РЕГИОНАЛЬНЫЕ ПРОБЛЕМЫ

The article deals with the research of the dynamics of a local predator-prey community with constant migration of individuals from neighboring territories. We studied several models with a constant inflow of individuals into both predator and prey populations. It is shown that changes in the overall dynamics are significantly influenced by the number of predator migrants: their large influx leads to the rapid and almost complete extinction of preys. The model considering only a constant preyinflow is successfully applied to modeling of various processes based on the principles of predator-prey population interactions, for example, when studying the consumption of difficult-to-renewable or nonrenewable natural resources. The study of the model provides allows getting estimations of the resources use efficiency and and the degree of modernization of the consumer sector.
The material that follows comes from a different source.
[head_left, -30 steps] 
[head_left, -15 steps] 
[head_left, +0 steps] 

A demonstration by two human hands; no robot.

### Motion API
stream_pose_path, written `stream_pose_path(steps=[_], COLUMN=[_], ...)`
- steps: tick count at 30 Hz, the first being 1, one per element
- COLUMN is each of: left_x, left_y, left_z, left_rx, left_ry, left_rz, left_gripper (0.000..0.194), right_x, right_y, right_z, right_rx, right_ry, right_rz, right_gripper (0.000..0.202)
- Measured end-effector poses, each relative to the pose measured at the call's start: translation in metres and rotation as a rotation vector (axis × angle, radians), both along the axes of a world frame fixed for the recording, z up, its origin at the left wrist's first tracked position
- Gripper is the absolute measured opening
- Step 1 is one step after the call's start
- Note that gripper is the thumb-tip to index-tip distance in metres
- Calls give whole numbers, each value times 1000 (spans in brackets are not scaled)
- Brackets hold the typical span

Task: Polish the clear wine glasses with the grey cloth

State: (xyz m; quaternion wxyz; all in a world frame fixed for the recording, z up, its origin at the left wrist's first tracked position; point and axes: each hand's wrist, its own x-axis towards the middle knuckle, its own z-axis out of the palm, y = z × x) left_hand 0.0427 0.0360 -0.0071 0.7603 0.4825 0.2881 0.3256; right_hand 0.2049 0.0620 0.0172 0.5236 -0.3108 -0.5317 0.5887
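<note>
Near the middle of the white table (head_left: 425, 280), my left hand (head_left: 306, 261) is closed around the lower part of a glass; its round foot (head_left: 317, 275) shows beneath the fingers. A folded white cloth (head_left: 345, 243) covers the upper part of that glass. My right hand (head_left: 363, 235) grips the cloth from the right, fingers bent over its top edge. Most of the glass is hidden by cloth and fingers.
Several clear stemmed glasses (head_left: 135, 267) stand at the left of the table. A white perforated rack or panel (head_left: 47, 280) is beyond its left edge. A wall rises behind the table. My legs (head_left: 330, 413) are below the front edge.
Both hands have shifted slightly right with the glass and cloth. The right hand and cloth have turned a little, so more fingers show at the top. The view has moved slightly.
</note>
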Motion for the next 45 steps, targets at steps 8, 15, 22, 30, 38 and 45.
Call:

It is shown that two-dimensional models - modifications of the basic Volterra and Bazykin models, lead to structurally stable fluctuation regimes corresponding to the focus and limit cycle. We found that these models also contain fast-slow periodic dynamics, corresponding to a maximum limit cycle with strong spikes and smoother declines in the population size. The emergence of such regimes corresponds to the alternation of periods of active extinctions of prey, accompanied by an increase in the number of predators, and periods of long-term restoration of the prey, during which there is no harvesting of prey. We usedmethods of dynamic systems analysis to study the models. The construction of two-dimensional parametric portraits shows that, to get stable dynamics of the basic models of two interacting biological species, no complication is required, for example, by adding nonlinear terms. Stable regimes are also observed in simpler models, such as the original Lotka-Volterra or Bazikin models, where the recovery rate of prey population is a constant value.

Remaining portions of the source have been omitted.